Un rechazo contundente desde la Alcaldía
La reciente reactivación de la mesa de paz urbana en el Valle de Aburrá, liderada por la senadora Isabel Zuleta, generó diversas opiniones en la región. Mientras que los gestores del proceso celebran la reanudación de los diálogos como un avance necesario para la reconciliación, el alcalde de Medellín, Federico Gutiérrez, lanzó una fuerte arremetida contra la iniciativa, calificándola como una 'instrumentalización' del concepto de paz por parte de grupos armados.
La paz no puede depender de la 'buena voluntad' de estas estructuras. Quienes asesinan, extorsionan y reclutan menores no pueden ser interlocutores válidos de un proceso que busca la convivencia ciudadana.

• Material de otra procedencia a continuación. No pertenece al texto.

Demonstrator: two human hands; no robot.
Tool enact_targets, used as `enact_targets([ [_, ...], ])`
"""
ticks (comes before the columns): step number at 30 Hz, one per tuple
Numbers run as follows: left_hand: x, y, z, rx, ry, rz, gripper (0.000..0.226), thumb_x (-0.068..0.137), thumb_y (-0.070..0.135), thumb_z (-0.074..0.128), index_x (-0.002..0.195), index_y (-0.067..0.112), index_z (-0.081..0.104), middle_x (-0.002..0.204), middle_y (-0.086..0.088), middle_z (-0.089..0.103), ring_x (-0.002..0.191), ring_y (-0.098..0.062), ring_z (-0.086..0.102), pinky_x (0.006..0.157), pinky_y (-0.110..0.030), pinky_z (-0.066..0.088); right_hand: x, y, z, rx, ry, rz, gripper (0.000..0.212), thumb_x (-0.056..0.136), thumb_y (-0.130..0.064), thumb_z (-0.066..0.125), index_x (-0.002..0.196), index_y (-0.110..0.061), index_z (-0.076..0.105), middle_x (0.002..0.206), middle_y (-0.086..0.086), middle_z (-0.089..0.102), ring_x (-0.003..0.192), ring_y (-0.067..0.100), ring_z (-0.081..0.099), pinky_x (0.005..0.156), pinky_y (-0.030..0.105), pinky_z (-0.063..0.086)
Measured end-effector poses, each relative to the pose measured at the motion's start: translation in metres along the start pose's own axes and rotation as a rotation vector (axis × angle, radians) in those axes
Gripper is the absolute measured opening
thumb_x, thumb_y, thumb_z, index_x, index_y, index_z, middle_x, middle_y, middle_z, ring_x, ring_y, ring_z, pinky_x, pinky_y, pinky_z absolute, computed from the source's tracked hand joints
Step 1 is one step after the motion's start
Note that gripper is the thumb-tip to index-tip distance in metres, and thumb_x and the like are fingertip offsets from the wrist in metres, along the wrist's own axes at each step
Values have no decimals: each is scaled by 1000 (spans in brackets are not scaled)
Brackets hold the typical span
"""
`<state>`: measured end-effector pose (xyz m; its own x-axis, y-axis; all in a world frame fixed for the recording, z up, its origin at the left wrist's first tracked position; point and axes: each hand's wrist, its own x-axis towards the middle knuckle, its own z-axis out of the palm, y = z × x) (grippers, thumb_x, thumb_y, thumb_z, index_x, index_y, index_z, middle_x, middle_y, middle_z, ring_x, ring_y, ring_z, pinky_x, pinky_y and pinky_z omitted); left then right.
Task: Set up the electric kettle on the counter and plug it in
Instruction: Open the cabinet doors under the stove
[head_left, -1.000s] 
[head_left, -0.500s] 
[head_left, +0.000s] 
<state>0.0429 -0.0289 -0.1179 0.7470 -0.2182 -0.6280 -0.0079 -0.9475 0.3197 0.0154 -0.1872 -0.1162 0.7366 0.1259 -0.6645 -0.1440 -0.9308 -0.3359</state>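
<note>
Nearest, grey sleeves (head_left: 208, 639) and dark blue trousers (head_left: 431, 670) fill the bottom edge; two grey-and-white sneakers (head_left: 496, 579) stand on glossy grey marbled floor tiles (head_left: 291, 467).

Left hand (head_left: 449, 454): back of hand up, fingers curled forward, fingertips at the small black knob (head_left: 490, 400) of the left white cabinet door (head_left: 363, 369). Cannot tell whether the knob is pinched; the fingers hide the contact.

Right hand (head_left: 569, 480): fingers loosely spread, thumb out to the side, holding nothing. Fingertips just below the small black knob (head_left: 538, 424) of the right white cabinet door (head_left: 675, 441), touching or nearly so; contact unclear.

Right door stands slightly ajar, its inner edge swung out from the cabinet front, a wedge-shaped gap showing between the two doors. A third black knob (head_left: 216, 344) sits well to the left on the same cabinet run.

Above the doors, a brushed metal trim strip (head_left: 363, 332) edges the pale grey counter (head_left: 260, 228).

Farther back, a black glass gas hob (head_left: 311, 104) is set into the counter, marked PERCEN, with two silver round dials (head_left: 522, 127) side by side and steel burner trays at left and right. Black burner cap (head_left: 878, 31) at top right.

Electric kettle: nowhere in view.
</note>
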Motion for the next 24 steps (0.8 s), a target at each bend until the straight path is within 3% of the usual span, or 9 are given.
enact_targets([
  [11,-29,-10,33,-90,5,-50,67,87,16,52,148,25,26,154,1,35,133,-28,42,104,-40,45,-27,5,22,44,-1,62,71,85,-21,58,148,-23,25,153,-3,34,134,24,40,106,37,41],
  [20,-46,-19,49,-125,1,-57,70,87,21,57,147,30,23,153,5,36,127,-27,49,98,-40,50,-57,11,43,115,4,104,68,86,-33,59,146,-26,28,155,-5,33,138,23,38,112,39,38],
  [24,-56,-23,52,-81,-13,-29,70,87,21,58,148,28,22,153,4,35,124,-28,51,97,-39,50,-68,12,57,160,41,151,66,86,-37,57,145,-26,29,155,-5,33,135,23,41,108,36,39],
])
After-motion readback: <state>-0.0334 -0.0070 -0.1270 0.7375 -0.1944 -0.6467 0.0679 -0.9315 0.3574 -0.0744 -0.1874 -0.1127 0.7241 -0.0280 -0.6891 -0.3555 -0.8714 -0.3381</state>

Gutiérrez fue enfático al señalar que el Estado debe recuperar su capacidad de neutralizar estas amenazas mediante la fuerza pública, argumentando que las organizaciones ilegales utilizan el discurso de paz como 'gabelas' para fortalecer su accionar delictivo y mantener el control territorial.
La defensa de la senadora Zuleta
En contraparte, la senadora Isabel Zuleta defendió el proceso destacando resultados cuantitativos que, a su juicio, validan la mesa de paz urbana. Zuleta enfatizó que, gracias a estos esfuerzos, el área metropolitana logró reducir la tasa de homicidios a 9,5 por cada 100,000 habitantes el año pasado, una cifra significativamente inferior al promedio nacional. Para la senadora, el proceso no es una concesión, sino una estrategia integral que incluye 'territorios libres de drogas' en lugares emblemáticos como el Museo Casa de la Memoria.

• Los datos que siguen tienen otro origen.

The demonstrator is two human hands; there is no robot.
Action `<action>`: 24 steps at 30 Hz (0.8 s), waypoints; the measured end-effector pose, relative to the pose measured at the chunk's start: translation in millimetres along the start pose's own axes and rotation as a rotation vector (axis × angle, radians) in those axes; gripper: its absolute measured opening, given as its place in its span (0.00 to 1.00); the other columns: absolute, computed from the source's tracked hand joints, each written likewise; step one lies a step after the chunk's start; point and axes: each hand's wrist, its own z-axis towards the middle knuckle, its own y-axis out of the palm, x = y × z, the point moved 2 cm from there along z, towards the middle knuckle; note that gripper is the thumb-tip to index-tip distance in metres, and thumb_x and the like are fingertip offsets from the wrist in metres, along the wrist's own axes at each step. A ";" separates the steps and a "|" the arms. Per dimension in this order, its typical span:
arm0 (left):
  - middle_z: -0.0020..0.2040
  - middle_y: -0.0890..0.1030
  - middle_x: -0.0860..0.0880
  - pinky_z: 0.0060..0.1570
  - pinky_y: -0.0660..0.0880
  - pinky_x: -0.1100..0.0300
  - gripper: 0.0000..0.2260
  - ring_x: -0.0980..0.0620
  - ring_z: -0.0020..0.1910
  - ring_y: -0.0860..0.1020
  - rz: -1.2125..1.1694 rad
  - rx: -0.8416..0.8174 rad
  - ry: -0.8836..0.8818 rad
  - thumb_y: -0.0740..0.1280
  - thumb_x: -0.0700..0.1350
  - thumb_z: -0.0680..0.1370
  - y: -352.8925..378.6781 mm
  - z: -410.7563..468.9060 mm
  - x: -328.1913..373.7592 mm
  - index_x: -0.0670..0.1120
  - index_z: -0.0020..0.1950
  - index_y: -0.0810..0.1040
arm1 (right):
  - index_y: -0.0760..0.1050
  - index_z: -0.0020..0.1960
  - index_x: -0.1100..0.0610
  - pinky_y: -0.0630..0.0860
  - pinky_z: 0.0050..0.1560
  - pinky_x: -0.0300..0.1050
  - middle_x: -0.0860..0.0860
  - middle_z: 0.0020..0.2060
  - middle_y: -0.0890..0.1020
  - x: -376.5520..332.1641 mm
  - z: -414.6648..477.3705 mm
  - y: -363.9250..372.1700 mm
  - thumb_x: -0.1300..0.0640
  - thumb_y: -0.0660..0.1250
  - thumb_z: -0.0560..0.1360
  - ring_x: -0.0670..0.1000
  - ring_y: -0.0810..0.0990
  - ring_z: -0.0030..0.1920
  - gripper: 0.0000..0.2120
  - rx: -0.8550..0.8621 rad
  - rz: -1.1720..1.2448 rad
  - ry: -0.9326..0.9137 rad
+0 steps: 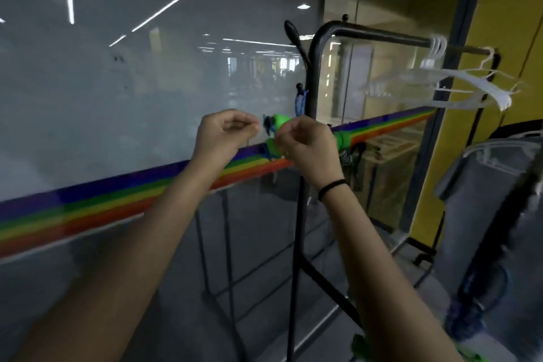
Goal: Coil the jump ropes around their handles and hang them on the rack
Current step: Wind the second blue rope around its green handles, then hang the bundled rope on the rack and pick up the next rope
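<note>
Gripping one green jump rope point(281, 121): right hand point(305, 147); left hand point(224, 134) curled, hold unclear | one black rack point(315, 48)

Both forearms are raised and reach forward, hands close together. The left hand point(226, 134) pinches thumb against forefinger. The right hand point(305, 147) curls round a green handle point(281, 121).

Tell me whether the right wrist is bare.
No, a black band circles the wrist of the right hand, which grips the green jump rope.
</note>
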 end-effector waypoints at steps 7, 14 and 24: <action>0.27 0.82 0.58 0.31 0.74 0.73 0.08 0.62 0.26 0.77 0.067 0.252 -0.262 0.69 0.35 0.73 -45.8 -215.4 37.8 0.47 0.37 0.80 | 0.72 0.38 0.58 0.72 0.28 0.31 0.57 0.30 0.78 -24.9 -147.1 -26.3 0.72 0.61 0.73 0.41 0.77 0.25 0.11 -0.530 0.381 0.093; 0.24 0.80 0.57 0.29 0.72 0.74 0.13 0.63 0.24 0.75 0.146 0.569 -0.565 0.68 0.34 0.73 -75.4 -453.0 115.5 0.50 0.34 0.81 | 0.74 0.40 0.58 0.72 0.26 0.32 0.47 0.25 0.80 -87.2 -315.2 -37.2 0.66 0.62 0.75 0.42 0.77 0.25 0.08 -0.943 0.460 0.185; 0.22 0.78 0.56 0.25 0.70 0.71 0.12 0.62 0.21 0.72 0.274 0.808 -0.602 0.66 0.30 0.73 -141.5 -671.9 258.3 0.45 0.34 0.78 | 0.74 0.37 0.54 0.74 0.29 0.35 0.52 0.29 0.81 -228.8 -519.5 -46.2 0.62 0.65 0.74 0.45 0.78 0.26 0.08 -1.265 0.486 0.141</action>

Dos visiones de seguridad que chocan
El punto de mayor fricción radica en la visión de seguridad y justicia. Mientras que la administración de Gutiérrez apuesta por una confrontación directa y frontal contra las estructuras del crimen organizado, la mesa de paz propone un enfoque de 'paz urbana' que busca desincentivar el consumo y la venta de estupefacientes, especialmente el tusi, mediante mecanismos de reconciliación y equidad en el uso del suelo urbano.

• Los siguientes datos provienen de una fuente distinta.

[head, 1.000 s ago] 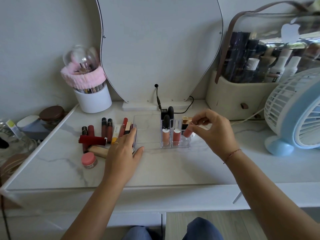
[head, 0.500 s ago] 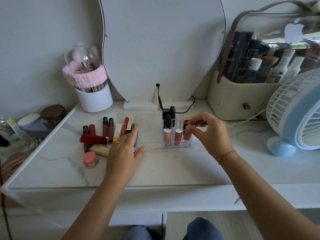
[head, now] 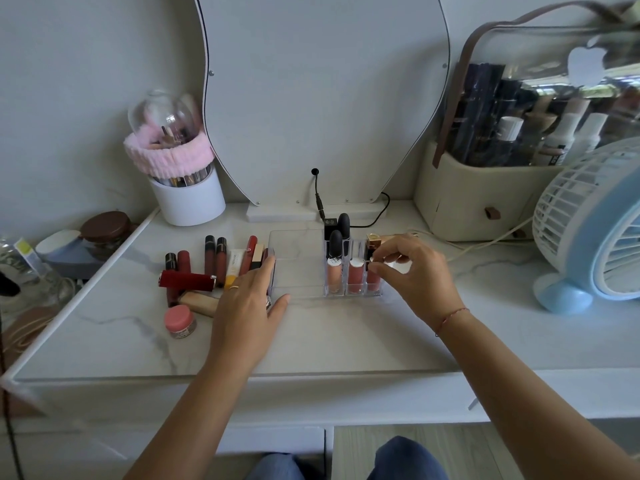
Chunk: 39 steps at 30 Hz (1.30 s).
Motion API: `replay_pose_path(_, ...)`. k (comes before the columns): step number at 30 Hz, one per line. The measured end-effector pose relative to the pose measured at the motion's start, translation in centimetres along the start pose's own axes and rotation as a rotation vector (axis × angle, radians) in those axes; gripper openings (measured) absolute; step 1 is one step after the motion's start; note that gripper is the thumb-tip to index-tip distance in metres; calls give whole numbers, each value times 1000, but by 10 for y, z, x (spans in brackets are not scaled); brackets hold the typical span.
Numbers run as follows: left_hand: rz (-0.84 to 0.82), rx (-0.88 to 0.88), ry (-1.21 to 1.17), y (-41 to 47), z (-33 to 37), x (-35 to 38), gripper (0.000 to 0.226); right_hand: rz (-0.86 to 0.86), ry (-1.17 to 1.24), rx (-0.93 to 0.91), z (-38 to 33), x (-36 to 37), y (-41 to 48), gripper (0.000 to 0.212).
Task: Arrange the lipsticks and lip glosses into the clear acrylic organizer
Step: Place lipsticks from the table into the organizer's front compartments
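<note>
At the far left a white cup (head: 188,202) held brushes under a clear dome, with a pink headband wrapped round its top. Just right of it, loose lipsticks and glosses (head: 211,265) lay clustered on the marble tabletop (head: 311,341), with a small pink-lidded pot (head: 179,321) at the near side of the cluster. The left hand (head: 246,303) rested flat on the tabletop, fingers straight and holding nothing, touching the left end wall of the clear acrylic organizer (head: 294,251). The organizer's filled compartments were at its right end. The front row held a peach gloss (head: 334,273) with a black cap, a rosy gloss (head: 355,282) and a pink lip gloss (head: 373,285). Behind them stood two black lipsticks (head: 337,223) and a gold-capped tube (head: 373,241). The right hand (head: 415,271) curled over that end, thumb and forefinger pinching the top of the pink lip gloss. The gloss stood upright in the front right compartment, directly beneath the fingertips (head: 375,269). Further right, a beige case (head: 467,206) with a clear lid held bottles and tubes, and a blue and white fan (head: 588,237) stood at the far right
</note>
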<state>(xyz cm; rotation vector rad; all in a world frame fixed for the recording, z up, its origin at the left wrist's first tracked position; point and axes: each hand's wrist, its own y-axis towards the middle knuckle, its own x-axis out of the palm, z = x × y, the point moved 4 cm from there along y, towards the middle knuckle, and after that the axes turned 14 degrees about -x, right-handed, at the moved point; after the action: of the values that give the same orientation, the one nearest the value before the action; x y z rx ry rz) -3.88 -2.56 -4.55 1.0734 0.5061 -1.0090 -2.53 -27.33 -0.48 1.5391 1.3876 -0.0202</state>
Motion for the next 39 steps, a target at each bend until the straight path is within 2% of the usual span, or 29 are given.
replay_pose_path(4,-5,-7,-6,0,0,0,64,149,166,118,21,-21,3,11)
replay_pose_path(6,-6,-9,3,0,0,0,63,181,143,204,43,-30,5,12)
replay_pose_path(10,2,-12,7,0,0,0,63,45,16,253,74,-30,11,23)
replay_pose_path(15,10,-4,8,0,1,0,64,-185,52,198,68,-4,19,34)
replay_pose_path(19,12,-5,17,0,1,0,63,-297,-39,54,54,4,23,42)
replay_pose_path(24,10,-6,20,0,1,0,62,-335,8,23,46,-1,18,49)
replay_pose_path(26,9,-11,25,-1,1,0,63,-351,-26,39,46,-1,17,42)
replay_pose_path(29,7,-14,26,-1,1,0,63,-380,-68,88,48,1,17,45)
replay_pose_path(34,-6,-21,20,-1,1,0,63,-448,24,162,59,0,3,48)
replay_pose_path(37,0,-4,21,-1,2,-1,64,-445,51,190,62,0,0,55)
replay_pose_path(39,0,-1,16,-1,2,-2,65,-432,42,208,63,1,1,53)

Dejen de asesinar, dejen de secuestrar, dejen de extorsionar. Exijo hechos concretos sobre palabras.
Este choque de visiones deja en evidencia la profunda polarización que enfrenta la ciudad respecto a cómo debe alcanzarse la seguridad, planteando un dilema sobre si es posible construir paz urbana manteniendo el diálogo con actores que, según la alcaldía, son los mismos responsables de la violencia que azota a los barrios.